Your objective
Exactly as they appear below, repeat the lines from the one with "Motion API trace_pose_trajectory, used" through the one with "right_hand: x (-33", and no others.

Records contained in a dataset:
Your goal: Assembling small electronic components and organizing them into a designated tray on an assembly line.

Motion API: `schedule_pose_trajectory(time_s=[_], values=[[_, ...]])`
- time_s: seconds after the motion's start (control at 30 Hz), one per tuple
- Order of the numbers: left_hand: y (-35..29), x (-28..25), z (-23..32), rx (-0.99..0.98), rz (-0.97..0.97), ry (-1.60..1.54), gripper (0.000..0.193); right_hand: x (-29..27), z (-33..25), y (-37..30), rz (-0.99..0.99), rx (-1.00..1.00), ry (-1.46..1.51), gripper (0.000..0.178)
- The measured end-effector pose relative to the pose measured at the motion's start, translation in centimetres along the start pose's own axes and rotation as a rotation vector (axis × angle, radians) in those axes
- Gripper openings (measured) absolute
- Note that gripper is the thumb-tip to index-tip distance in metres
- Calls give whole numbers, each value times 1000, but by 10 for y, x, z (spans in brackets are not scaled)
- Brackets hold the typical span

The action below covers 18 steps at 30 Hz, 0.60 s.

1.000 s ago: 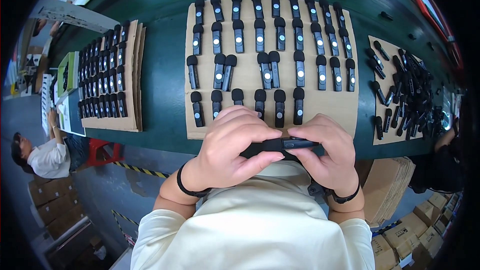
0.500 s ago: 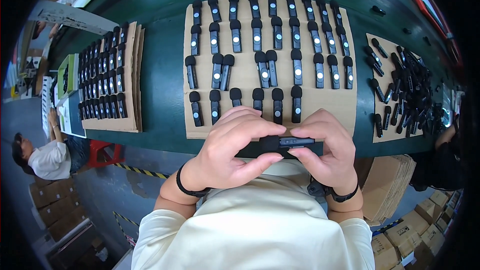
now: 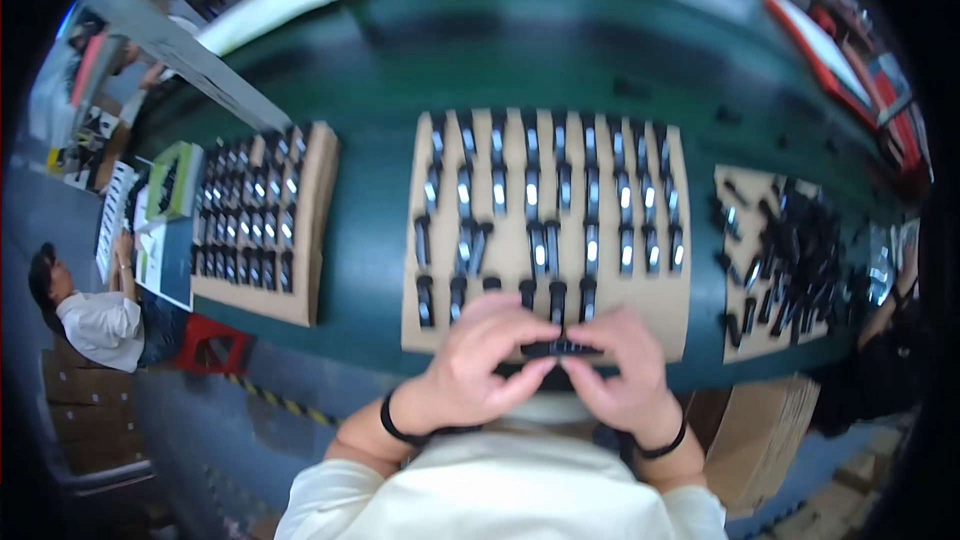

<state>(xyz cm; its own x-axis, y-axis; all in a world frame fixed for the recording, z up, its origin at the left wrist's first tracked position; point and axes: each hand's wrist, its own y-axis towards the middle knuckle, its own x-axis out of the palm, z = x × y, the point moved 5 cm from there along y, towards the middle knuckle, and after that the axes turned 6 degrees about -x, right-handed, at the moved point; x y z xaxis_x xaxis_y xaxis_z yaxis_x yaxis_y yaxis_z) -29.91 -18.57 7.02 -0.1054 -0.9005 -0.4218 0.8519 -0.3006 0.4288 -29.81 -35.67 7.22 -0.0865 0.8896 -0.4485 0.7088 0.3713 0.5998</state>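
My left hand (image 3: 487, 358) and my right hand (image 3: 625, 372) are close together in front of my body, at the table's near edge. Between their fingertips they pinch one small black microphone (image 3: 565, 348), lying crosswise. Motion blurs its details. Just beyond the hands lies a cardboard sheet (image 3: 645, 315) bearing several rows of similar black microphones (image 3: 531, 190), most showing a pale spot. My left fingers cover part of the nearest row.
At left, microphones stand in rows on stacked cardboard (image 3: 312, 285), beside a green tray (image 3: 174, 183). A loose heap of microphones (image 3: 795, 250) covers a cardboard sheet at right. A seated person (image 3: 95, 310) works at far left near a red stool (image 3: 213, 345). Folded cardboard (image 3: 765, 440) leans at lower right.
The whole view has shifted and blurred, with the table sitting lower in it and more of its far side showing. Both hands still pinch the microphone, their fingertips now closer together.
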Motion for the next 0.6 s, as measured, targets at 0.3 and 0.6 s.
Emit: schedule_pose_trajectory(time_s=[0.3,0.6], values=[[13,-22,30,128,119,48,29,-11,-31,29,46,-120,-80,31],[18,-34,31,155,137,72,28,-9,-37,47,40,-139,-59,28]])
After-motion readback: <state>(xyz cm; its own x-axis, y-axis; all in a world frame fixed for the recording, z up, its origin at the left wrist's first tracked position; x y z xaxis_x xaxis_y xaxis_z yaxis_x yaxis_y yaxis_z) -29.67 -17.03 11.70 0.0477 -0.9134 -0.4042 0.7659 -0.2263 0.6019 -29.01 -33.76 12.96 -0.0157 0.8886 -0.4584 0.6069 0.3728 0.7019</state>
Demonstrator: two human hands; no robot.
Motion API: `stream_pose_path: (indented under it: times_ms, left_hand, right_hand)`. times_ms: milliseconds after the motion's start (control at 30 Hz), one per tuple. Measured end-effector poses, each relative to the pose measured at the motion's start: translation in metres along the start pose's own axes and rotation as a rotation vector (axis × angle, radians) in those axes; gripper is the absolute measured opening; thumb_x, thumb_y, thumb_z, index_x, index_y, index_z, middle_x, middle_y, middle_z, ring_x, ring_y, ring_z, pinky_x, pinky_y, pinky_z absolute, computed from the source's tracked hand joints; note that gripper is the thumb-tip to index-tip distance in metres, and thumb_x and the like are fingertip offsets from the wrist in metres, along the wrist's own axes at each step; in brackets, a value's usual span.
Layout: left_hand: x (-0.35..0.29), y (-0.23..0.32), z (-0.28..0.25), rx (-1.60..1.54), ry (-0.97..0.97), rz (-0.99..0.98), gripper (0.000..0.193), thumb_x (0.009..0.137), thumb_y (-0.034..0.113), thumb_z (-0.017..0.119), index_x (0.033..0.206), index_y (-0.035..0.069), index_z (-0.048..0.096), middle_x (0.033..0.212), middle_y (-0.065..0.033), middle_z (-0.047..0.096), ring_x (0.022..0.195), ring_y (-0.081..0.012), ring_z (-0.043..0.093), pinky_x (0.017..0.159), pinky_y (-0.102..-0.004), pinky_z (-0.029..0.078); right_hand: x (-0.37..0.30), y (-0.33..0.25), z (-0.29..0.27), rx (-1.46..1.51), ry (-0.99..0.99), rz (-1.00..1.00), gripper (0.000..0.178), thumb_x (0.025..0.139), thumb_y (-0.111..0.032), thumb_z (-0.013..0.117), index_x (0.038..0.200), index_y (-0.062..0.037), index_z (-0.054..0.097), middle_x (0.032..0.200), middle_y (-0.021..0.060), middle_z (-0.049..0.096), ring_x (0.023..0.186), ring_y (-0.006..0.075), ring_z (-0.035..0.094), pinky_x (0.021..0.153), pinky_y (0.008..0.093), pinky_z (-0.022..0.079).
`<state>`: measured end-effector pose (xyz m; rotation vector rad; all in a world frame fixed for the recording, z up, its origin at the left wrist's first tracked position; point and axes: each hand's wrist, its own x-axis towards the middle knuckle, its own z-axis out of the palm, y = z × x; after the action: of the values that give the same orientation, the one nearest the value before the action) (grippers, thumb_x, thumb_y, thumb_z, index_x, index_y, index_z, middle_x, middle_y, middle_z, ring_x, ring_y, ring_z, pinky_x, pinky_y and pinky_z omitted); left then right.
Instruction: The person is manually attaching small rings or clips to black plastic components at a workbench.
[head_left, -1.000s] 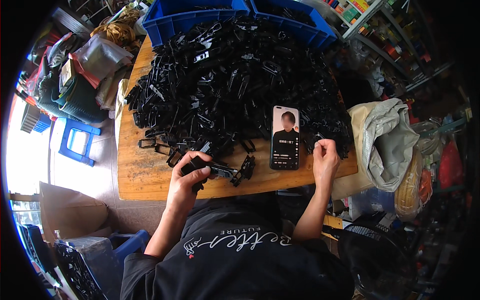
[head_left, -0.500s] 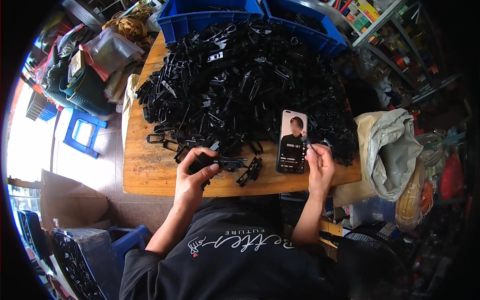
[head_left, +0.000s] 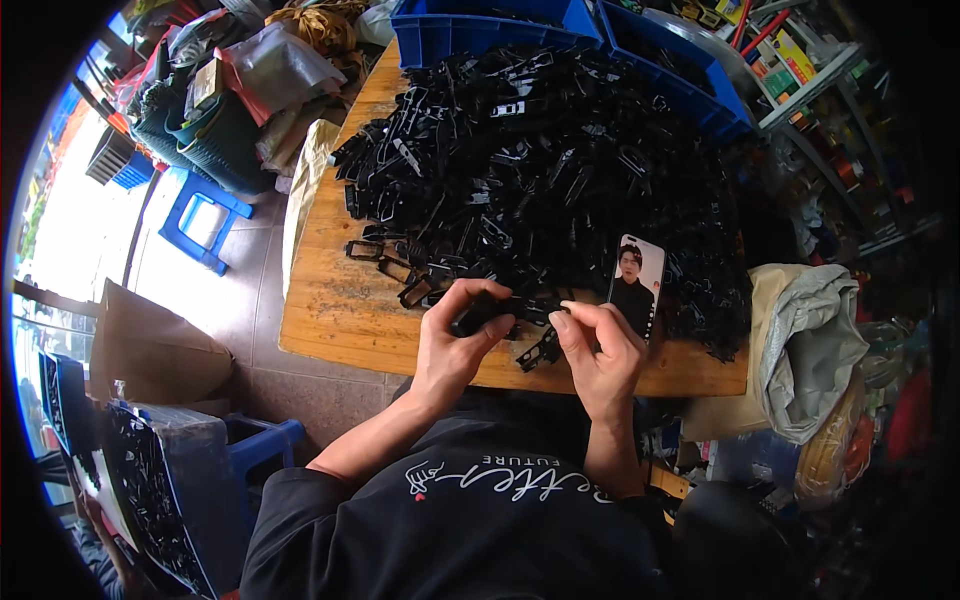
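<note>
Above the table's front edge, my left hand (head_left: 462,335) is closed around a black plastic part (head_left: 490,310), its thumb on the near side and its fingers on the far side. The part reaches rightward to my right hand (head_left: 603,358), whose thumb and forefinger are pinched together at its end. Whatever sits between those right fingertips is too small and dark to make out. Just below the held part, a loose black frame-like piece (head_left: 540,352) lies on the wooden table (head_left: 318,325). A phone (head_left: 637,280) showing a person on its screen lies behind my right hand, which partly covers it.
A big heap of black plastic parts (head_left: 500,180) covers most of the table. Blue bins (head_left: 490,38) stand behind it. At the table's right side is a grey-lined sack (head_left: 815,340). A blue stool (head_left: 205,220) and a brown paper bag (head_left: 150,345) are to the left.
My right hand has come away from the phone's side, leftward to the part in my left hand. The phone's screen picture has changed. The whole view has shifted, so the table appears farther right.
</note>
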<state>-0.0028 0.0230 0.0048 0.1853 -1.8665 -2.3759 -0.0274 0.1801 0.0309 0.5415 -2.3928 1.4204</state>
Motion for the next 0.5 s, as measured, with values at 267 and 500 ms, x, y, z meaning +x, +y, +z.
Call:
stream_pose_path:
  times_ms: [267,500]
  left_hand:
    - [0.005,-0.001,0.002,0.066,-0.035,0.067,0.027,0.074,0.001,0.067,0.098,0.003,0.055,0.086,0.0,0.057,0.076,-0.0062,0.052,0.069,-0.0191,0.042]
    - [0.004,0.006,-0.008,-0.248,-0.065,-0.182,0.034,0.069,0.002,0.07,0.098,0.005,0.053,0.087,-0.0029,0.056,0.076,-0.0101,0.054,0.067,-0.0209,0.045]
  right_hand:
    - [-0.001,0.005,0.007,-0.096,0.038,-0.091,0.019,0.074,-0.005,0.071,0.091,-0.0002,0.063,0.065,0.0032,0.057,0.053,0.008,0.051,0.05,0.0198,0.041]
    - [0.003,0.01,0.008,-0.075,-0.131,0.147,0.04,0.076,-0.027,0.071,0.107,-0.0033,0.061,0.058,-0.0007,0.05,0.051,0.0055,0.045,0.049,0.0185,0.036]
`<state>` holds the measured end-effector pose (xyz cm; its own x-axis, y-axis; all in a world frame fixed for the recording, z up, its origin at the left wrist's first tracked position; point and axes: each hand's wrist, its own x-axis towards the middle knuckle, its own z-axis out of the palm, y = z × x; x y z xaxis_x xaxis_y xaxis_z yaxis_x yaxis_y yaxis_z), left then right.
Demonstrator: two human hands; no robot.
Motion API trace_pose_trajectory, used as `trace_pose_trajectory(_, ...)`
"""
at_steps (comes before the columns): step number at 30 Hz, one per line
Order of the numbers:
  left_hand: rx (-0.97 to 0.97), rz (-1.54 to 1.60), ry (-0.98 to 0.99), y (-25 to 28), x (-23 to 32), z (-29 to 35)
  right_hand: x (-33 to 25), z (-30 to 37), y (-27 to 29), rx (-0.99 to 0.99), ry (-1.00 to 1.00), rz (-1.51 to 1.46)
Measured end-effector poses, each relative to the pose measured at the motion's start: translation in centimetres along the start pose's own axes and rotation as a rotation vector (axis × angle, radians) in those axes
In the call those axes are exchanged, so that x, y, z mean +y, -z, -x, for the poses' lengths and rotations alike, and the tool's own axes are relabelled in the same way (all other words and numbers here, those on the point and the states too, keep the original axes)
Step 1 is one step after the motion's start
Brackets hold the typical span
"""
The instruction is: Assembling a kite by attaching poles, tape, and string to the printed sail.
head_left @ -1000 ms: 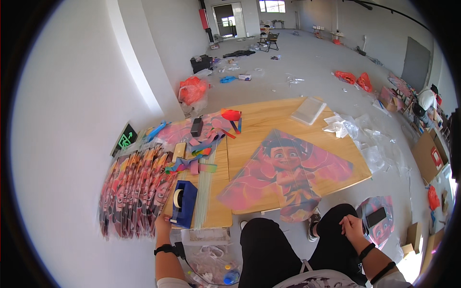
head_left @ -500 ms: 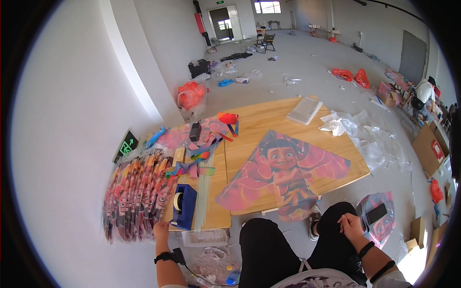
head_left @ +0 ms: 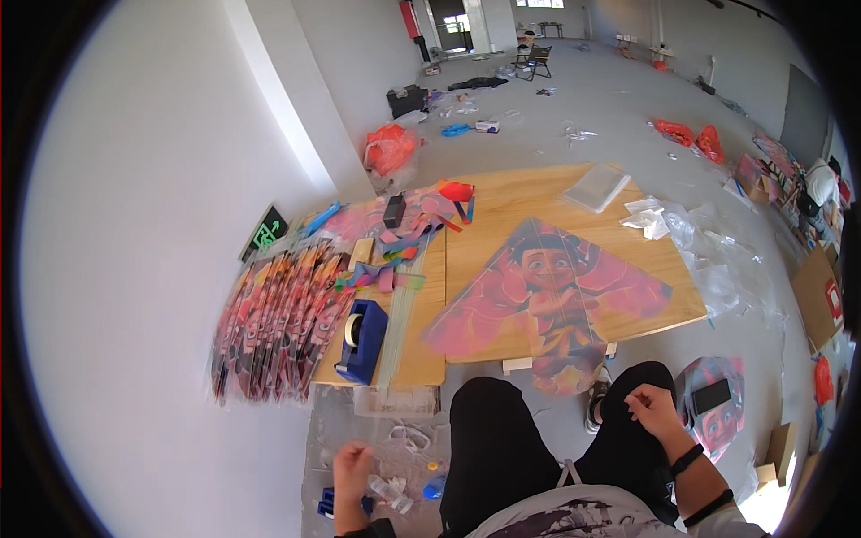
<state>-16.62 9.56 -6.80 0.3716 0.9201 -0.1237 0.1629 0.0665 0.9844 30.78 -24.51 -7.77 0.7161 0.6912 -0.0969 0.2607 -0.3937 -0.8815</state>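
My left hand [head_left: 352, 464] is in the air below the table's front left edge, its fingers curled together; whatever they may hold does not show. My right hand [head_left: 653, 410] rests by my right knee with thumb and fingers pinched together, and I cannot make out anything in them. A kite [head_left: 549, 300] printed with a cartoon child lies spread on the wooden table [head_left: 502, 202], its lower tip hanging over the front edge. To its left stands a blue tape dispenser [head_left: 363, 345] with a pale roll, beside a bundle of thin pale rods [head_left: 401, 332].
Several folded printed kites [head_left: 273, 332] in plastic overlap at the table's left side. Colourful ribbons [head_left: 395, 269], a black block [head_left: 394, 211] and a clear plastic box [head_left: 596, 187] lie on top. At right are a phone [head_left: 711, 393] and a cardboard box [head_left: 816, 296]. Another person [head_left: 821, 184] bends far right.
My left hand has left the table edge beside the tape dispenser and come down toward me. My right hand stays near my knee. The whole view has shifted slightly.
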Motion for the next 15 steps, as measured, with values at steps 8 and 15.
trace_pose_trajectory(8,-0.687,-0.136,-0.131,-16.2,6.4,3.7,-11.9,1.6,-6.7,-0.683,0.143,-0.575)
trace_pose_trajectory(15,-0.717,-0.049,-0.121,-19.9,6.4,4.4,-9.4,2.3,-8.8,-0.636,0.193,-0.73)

Answer space
Motion API trace_pose_trajectory, used as `trace_pose_trajectory(_, ...)`
"""
at_steps (comes before the columns): step number at 30 Hz, one per line
Order of the numbers:
  left_hand: rx (-0.97 to 0.97), rz (-1.54 to 1.60), ry (-0.98 to 0.99), y (-25 to 28), x (-23 to 32), z (-29 to 35)
  right_hand: x (-33 to 25), z (-30 to 37), y (-27 to 29), rx (-0.99 to 0.99), ry (-1.00 to 1.00), rz (-1.51 to 1.46)

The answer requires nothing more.